**Goal of the exercise**. Write out the data that follows. Keep every character unchanged.

**Supplied data**.
▼▼▼
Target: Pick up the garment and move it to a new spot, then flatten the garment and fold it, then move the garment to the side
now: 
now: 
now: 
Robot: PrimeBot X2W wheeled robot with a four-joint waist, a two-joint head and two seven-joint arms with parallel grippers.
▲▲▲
**Response area**.
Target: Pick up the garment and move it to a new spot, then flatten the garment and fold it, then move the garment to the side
now: 
now: 
now: 
Robot: PrimeBot X2W wheeled robot with a four-joint waist, a two-joint head and two seven-joint arms with parallel grippers.

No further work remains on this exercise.